It was an incredible career in baseball, and it all started in Arkansas. Starting from modest roots in Little Rock, Brooks Robinson, Jr., would build one of the most successful careers in baseball history
Born in 1937 to a firefighter and semi-professional baseball player, Brooks Robinson showed a lot of athletic promise from an early age. In high school, he ran track and played basketball for a time, but his real passion always lay with baseball. Immediately after his graduation from high school in 1955, he signed a contract to play for the Baltimore Orioles.

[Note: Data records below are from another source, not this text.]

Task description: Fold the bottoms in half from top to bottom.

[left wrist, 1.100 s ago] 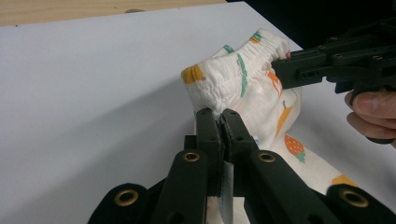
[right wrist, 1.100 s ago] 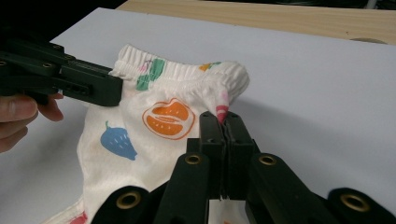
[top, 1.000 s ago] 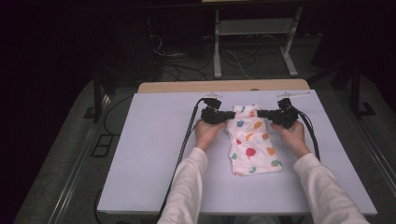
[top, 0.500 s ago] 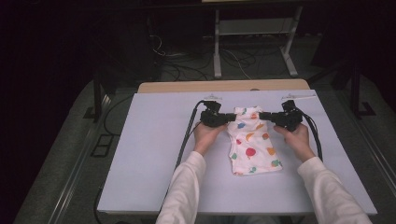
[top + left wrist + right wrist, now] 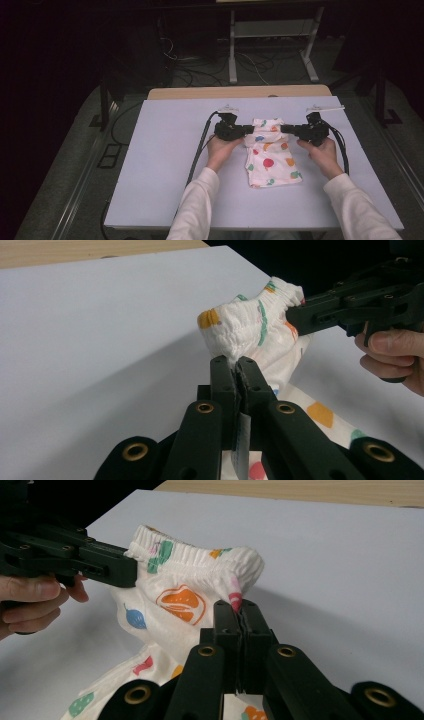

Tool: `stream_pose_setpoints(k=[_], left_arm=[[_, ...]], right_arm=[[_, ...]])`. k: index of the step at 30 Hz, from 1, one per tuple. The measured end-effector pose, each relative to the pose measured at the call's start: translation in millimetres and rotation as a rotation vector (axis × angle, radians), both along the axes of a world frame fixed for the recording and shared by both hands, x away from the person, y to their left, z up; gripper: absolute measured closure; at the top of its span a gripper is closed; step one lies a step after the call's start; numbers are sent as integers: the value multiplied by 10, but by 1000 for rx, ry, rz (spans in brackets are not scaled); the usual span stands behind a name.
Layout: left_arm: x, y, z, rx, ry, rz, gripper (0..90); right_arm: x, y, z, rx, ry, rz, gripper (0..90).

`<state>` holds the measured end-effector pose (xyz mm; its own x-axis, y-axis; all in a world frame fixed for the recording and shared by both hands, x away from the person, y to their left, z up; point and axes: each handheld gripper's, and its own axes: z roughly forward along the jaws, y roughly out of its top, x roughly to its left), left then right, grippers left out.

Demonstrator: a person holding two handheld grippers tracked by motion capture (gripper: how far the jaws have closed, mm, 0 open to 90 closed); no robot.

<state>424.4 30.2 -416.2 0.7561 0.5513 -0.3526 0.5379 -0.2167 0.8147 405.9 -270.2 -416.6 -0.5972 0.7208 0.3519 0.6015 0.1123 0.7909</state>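
At the near edge of the pale lilac sheet-covered counter [image 5: 150,165], two white-sleeved forearms enter and each hand carries one black two-jaw tool. The white cotton child's trousers printed with coloured fruit shapes [image 5: 270,162] lie at the middle of the counter, slightly toward its far edge, with the legs trailing flat toward the near edge and the elastic waistband raised off the surface. The left hand-held gripper [image 5: 244,131] has its jaws pressed together on the left end of the gathered waistband; in the left gripper view the fabric is pinched at the very tips [image 5: 235,362]. The right hand-held gripper [image 5: 286,129] is likewise pinching the right end of the waistband, seen between its tips in the right gripper view [image 5: 239,607]. The step in hand appears to be lifting and carrying the waistband, probably to fold or straighten the garment. To do it well, keep both grips firm, since each bite on the elastic is shallow and could slip. Move both hands at equal height and pace so the waistband stays level and lightly taut. Avoid over-stretching the elastic. Let the legs drag flat to prevent creases. Beyond the far edge, a strip of bare wooden board [image 5: 240,92] shows.
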Motion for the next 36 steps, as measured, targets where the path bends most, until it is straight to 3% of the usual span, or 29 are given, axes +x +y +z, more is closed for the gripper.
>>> stream_pose_setpoints(k=[14,30,36], left_arm=[[-200,-26,-87,-14,-4,-26,871],[-407,32,-213,-43,16,-40,871],[-468,29,-223,-32,12,-54,871]], right_arm=[[-217,-43,-76,-27,26,-3,871],[-412,-13,-93,-64,23,23,871],[-485,-29,-114,-66,33,37,871]])
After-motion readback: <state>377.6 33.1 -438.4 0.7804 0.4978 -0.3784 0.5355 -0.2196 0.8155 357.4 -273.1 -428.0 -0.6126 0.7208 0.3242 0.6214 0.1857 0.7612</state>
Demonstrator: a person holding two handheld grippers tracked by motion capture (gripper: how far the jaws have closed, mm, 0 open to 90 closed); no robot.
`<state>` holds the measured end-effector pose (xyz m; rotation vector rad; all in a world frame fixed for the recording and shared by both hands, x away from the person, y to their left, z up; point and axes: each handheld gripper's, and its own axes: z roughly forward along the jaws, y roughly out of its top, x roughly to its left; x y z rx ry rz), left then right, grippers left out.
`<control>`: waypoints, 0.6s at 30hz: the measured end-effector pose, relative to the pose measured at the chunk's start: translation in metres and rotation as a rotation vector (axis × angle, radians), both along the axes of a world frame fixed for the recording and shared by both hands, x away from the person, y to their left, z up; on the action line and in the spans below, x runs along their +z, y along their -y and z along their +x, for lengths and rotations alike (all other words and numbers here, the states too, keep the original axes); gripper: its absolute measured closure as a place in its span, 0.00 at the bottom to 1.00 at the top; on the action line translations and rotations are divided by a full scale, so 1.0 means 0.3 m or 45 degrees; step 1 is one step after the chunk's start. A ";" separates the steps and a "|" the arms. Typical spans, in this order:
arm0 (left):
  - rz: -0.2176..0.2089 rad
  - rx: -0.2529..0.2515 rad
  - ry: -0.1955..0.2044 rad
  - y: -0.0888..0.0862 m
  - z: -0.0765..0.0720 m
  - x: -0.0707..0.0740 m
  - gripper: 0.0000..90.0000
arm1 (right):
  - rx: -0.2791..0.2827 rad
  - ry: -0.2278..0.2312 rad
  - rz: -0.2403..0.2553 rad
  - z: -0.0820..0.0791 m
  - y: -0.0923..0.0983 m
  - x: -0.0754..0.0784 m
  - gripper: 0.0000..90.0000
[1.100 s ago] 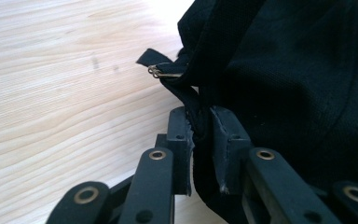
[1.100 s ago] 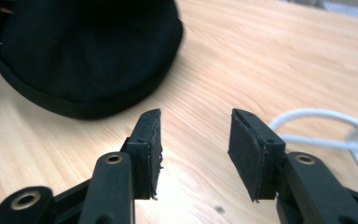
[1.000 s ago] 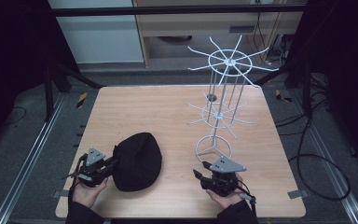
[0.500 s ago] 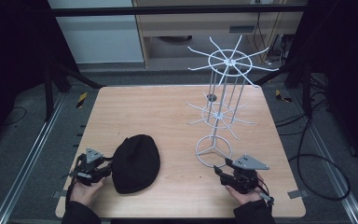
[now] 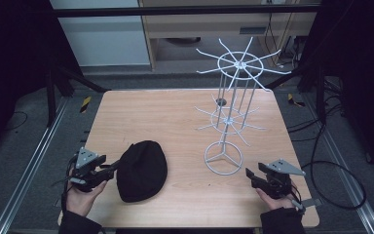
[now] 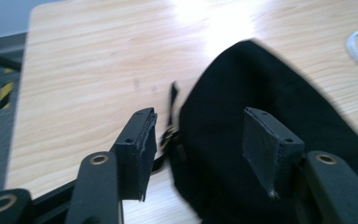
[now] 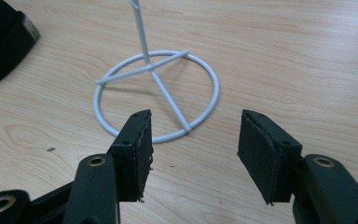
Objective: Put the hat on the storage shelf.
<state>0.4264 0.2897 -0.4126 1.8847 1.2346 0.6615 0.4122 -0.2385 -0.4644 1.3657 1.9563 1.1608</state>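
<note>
From above, the black cap (image 5: 142,170) lies at the table's (image 5: 175,117) seven o'clock, the left gripper (image 5: 113,168) just at its nine o'clock, jaws just opened and clear of it; the left gripper view shows the cap below those parted jaws, while the right gripper (image 7: 193,140) gapes empty at six o'clock of the white wire stand (image 7: 156,95).

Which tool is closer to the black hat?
Left. The left tool sits right at the hat's edge, jaws open. The right tool is far across the table, past the white rack.

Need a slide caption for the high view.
Open left gripper beside black cap; open right gripper near white wire rack.
</note>
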 end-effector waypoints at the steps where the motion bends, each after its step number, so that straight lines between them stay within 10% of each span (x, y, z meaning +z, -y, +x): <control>1: 0.003 -0.012 0.005 0.010 0.000 0.008 0.49 | -0.005 -0.004 -0.007 0.002 0.004 -0.002 0.49; 18: 0.090 -0.111 -0.116 0.185 0.069 0.003 0.50 | -0.004 -0.087 -0.055 0.031 0.012 -0.030 0.48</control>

The Orioles sent him to their minor league farm team in York, Pennsylvania, and was called up to Baltimore late in the 1955 season. Robinson would play 23 seasons with the Orioles, mostly as third baseman. He became almost unstoppable defensively, getting the nickname “the human vacuum cleaner” for his fielding ability. In 1960, he won the first of 16 consecutive Gold Glove Awards for his defensive play, the most for any third baseman in baseball history. That year, he also elected to play in the All-Star Game, his first of 15 consecutive appearances. He would lead the American League in fielding percentage 11 times and had a career .971 fielding average, the most for any third baseman ever. He would have a career .267 batting average with 268 home runs. He would be named the Most Valuable Player for the American League in 1964 and named the Most Valuable Player for the 1966 All-Star Game. The Orioles would go on to win the 1966 and 1970 World Series, with the key home runs and catches by Robinson seen as essential to the Oriole wins. In 1970, he would bat .429 in the World Series and would be named the Most Valuable Player for the World Series. The Orioles would lose the 1971 World Series, and though his career was starting to decline, he was still widely respected for his sportsmanship and abilities as a player, winning the Commissioner’s Award (later named the Roberto Clemente Award) in 1972 for his play. In 1977, Robinson retired from baseball and would become a commentator for televised Orioles games on WMAR. He was inducted into the Baseball Hall of Fame in 1983 and is still a popular figure among players and throughout the Baltimore area.